In the latest draft of the Work Decree, there is no longer the provision that refinanced the New Skills Fund with 500 million euros, which is used to support the continuous training of workers (and which has so far yielded exceptional results).

Change incentive on work-life balance

Change the incentive on work-life balance. As part of the actions aimed at supporting the reconciliation of family and work, maternity and paternity, for the year 2026, companies in possession of the certification referred to in Article 8, paragraph 1, letter e) of Legislative Decree no. 184 of 27 November 2025 benefit from the following incentives in relation to promotional activities pertaining to ICE:

a) precedence in the rankings for the participation, within the limit of 20% of the places, of the companies referred to in this article in the national pavilions organised by Agenzia ICE at trade fairs abroad for the first exhibition module, as well as, again limited to one place per initiative, for participation in seminars, workshops, business missions organised by Agenzia ICE in all foreign countries;

b) free participation in all promotion initiatives on marketplaces and international e-commerce platforms operated by ICE abroad;

c) free participation in digital fairs in all countries on the FS365 platform and dedicated promotion and training activities.

expired contracts

The new version of the Employment Decree provides that the planned salary increases of expired collective labour agreements run from the natural expiration date of the previous contract. If the collective agreements are not renewed within the first twelve months following the natural expiration date, the wages are adjusted, by way of a lump-sum advance of the expected wage increase, to the change in the HICP, up to a maximum of 30% per annum (no longer 50% as previously indicated), without prejudice to any different contractual agreements. In sectors characterised by high seasonality and revenue variability, the adjustment does not apply and is linked to sectoral economic indicators identified by collective bargaining. This regulation applies to collective bargaining agreements that expire after the entry into force of the decree; for collective bargaining agreements that have already expired, the provisions apply from 1 January 2027.

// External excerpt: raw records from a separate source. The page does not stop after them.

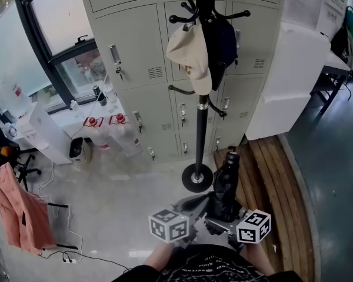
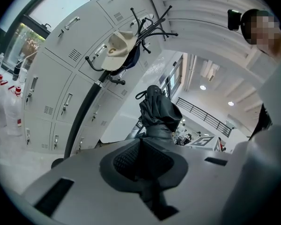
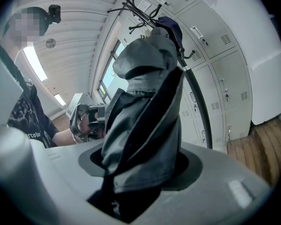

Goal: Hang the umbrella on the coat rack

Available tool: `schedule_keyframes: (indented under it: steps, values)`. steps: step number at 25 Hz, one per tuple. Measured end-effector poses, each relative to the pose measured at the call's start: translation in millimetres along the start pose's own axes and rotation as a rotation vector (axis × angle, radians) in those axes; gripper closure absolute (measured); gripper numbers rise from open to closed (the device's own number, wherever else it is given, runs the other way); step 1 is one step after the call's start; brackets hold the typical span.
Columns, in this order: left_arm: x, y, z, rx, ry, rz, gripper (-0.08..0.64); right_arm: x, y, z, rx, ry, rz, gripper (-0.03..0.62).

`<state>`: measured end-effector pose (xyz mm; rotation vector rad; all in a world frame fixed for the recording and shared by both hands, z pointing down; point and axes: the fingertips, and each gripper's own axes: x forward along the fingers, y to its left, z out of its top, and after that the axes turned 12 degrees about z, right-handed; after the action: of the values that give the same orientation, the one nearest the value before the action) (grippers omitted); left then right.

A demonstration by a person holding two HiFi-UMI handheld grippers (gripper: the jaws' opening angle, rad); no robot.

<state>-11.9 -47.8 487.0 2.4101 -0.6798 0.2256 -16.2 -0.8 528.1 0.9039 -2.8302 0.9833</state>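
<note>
Left tool [image 2: 143, 161], right tool [image 3: 140, 168] each pinching folded black umbrella [image 1: 226, 178]; coat rack [image 1: 200, 128] beyond, beige cap [image 1: 191, 54] hanging.

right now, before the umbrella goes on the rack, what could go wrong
1. The cream cloth cap and navy cap crowd the upper hooks of the black metal coat rack; the folded dark grey fabric umbrella could knock one off.
2. Left tongs and right tongs both clamp the umbrella, so its small loop hangs unheld and may miss a hook.
3. The free lower hook looks short; the umbrella might slide off.
</note>
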Motion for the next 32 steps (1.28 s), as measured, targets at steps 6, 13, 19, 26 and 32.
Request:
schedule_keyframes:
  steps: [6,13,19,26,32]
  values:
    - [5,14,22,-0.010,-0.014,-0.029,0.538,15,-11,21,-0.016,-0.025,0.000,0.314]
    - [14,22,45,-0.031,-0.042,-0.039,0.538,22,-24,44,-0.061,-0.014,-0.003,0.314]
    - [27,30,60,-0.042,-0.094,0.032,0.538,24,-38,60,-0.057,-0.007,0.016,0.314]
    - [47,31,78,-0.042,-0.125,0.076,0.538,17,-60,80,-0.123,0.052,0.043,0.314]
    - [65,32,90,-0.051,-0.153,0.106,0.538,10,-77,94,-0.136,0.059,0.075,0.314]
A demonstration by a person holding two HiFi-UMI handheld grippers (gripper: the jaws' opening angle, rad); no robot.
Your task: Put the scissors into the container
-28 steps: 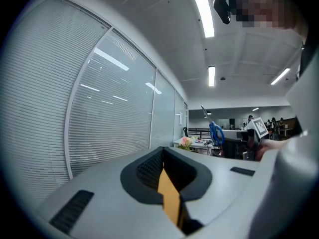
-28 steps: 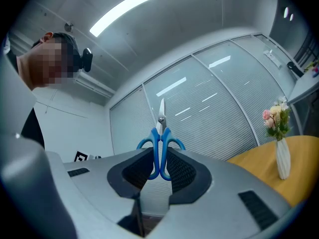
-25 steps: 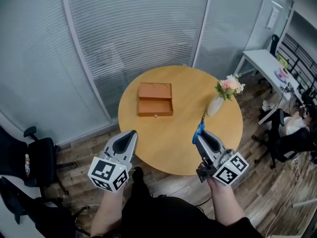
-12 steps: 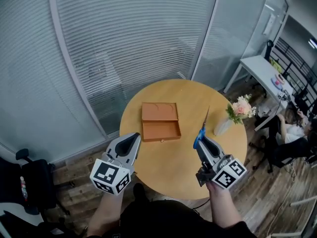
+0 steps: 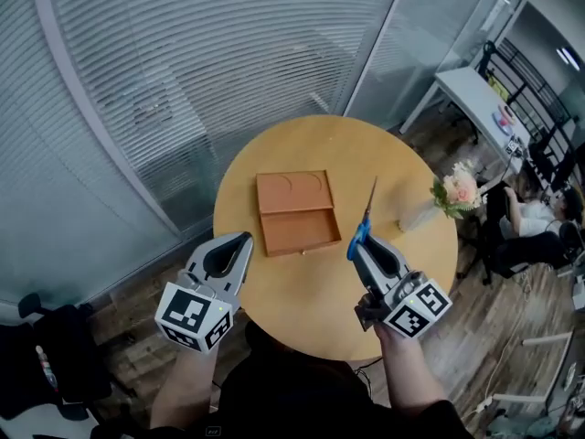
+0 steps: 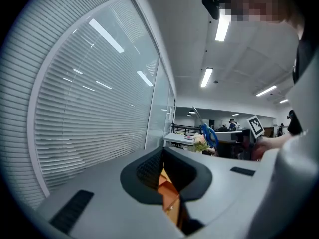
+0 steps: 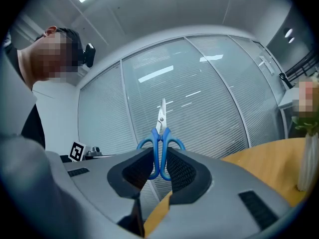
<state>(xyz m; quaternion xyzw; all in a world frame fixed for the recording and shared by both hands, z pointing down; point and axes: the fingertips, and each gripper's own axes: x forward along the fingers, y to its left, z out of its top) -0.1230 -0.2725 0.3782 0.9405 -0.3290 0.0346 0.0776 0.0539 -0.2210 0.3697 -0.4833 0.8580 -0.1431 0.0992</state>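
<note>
Blue-handled scissors stick out of my right gripper, blades pointing up and away over the round wooden table. In the right gripper view the jaws are shut on the scissors' handles. An open orange-brown box, the container, lies on the table left of the scissors, lid folded back. My left gripper hovers at the table's near left edge, shut with nothing in it; a sliver of the container shows between its jaws.
A white vase of pink flowers stands at the table's right edge. Glass walls with blinds curve behind the table. A white desk, black chairs and a seated person are at the right.
The head view has swung, so the table and container now sit more centred. Both grippers keep their pose; the scissors stay in the right one, blades now nearer the container.
</note>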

Sanctions from EUR 600 to 1,200 for transferring rider accounts

Action is also taken on riders. In the case of work intermediated by a digital platform, access to the platform by the worker can be allowed with SPID, CIE or CNS or with an account issued by the same platform to a single tax code. In the new draft of the Work Decree, the administrative sanction with which 'the transfer of one's account and the use of accounts by a person other than the holder' is punished is set at between EUR 600 and EUR 1,200.